How much gold is there in the world? - JacobAldridge
http://www.bbc.co.uk/news/magazine-21969100
======
timedoctor
The longer quote from Warren Buffett is very interesting

Today the world’s gold stock is about 170,000 metric tons. If all of this gold
were melded together, it would form a cube of about 68 feet per side. (Picture
it fitting comfortably within a baseball infield.) At $1,750 per ounce –
gold’s price as I write this – its value would be $9.6 trillion. Call this
cube pile A.

Let’s now create a pile B costing an equal amount. For that, we could buy all
U.S. cropland (400 million acres with output of about $200 billion annually),
plus 16 Exxon Mobils (the world’s most profitable company, one earning more
than $40 billion annually). After these purchases, we would have about $1
trillion left over for walking-around money (no sense feeling strapped after
this buying binge). Can you imagine an investor with $9.6 trillion selecting
pile A over pile B?

Beyond the staggering valuation given the existing stock of gold, current
prices make today’s annual production of gold command about $160 billion.
Buyers – whether jewelry and industrial users, frightened individuals, or
speculators – must continually absorb this additional supply to merely
maintain an equilibrium at present prices.

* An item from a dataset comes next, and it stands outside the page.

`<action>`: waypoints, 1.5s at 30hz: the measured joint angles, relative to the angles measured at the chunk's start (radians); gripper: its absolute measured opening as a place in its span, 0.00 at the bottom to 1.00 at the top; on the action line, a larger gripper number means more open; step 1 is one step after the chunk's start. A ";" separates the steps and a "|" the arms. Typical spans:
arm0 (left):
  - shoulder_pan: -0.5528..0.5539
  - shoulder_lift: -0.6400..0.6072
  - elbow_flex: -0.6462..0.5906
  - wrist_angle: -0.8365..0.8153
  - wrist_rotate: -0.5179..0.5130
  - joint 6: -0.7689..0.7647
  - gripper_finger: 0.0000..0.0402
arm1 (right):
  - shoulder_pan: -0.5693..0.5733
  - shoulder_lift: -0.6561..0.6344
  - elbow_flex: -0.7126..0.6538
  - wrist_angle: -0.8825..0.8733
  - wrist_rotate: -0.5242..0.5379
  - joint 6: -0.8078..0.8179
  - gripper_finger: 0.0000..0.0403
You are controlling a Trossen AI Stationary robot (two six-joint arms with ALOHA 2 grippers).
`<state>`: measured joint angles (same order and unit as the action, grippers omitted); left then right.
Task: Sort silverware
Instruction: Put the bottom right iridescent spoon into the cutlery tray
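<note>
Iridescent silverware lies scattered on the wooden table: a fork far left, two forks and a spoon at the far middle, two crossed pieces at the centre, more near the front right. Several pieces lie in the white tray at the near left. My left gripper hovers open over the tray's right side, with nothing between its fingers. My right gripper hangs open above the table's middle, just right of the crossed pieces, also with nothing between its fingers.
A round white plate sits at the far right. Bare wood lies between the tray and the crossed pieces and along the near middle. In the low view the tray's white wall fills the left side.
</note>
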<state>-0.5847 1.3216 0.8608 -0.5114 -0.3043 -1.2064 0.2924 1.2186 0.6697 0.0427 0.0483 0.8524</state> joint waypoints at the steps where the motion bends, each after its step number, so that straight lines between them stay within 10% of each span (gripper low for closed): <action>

A century from now the 400 million acres of farmland will have produced
staggering amounts of corn, wheat, cotton, and other crops – and will continue
to produce that valuable bounty, whatever the currency may be. Exxon Mobil
will probably have delivered trillions of dollars in dividends to its owners
and will also hold assets worth many more trillions (and, remember, you get 16
Exxons). The 170,000 tons of gold will be unchanged in size and still
incapable of producing anything.

You can fondle the cube, but it will not respond.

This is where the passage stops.